**What to do**
Every line below from the one containing "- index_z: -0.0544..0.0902" through the one containing "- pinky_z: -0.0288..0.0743" must be transcribed exactly. Omit all lines outside that stretch.

--

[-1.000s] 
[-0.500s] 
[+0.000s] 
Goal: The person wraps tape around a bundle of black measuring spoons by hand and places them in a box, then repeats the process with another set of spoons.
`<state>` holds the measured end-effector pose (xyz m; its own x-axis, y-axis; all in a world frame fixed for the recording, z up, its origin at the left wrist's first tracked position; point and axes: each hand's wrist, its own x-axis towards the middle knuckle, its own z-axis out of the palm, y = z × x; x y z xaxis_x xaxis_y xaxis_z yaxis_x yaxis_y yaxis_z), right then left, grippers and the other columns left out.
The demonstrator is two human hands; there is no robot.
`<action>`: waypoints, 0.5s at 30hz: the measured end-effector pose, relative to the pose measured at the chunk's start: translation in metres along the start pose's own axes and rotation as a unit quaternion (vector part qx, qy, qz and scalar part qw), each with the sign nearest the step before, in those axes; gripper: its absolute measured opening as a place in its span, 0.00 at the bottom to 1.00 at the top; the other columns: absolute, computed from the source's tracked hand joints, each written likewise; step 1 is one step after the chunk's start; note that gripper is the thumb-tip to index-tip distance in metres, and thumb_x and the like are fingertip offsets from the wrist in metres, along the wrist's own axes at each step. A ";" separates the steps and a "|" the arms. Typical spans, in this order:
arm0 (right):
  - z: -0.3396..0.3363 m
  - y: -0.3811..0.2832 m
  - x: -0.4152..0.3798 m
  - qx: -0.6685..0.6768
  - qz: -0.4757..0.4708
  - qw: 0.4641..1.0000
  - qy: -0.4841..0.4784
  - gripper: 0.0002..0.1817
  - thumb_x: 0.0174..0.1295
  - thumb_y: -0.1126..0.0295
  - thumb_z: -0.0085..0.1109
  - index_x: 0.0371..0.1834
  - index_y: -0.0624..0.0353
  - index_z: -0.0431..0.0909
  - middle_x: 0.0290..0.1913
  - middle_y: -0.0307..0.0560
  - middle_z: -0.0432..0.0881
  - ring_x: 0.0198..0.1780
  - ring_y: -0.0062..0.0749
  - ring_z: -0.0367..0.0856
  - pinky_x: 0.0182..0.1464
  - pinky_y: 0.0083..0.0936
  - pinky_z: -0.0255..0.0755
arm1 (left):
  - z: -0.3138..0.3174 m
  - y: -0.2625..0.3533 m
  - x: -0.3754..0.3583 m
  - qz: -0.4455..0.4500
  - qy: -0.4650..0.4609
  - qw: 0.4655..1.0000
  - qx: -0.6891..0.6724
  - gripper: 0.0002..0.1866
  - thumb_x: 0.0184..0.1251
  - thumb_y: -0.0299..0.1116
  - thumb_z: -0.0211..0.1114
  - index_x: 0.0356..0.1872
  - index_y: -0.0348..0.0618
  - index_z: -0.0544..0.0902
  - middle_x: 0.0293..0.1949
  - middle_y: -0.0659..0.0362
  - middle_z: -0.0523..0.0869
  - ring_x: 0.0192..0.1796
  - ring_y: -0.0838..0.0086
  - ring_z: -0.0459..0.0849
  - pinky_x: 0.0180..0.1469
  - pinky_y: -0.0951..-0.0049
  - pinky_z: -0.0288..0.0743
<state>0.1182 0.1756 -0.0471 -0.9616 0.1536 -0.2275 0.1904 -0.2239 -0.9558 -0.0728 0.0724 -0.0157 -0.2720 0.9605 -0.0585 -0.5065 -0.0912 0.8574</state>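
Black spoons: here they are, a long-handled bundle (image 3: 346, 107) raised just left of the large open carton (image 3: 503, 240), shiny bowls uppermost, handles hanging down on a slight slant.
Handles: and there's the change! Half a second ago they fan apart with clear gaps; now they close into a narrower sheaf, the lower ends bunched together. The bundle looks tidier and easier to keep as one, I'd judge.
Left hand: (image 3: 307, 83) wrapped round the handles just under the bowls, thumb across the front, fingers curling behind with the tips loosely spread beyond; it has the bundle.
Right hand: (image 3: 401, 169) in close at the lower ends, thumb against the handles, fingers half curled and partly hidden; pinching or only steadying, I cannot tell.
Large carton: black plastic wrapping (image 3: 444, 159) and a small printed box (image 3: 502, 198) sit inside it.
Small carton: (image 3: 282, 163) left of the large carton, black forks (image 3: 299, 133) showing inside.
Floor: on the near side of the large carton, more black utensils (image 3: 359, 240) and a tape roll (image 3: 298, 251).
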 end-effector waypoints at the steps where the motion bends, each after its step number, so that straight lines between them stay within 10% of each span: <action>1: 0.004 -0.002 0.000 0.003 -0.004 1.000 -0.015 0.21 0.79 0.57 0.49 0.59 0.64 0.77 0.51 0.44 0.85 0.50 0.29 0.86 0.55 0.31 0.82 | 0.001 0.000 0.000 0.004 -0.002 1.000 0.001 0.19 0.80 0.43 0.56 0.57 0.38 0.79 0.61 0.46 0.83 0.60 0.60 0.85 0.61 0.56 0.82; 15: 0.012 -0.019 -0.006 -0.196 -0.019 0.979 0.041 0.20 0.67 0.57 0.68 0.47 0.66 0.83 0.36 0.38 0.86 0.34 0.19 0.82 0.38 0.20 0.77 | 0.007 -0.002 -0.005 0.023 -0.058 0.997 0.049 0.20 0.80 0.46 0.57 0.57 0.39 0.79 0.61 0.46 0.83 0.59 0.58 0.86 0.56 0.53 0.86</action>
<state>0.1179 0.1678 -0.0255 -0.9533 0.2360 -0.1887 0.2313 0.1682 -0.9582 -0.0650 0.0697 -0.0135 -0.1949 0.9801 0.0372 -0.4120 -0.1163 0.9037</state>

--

**Your response**
  - index_z: -0.0544..0.0902
  - middle_x: 0.0293..0.1949
  - middle_y: -0.0659..0.0362
  - middle_z: -0.0523..0.0869
  - ring_x: 0.0192..0.1796
  - ring_y: -0.0838..0.0086
  - ring_z: -0.0459..0.0849
  - pinky_x: 0.0180..0.1469
  - pinky_y: -0.0951..-0.0049
  - pinky_z: -0.0288..0.0743

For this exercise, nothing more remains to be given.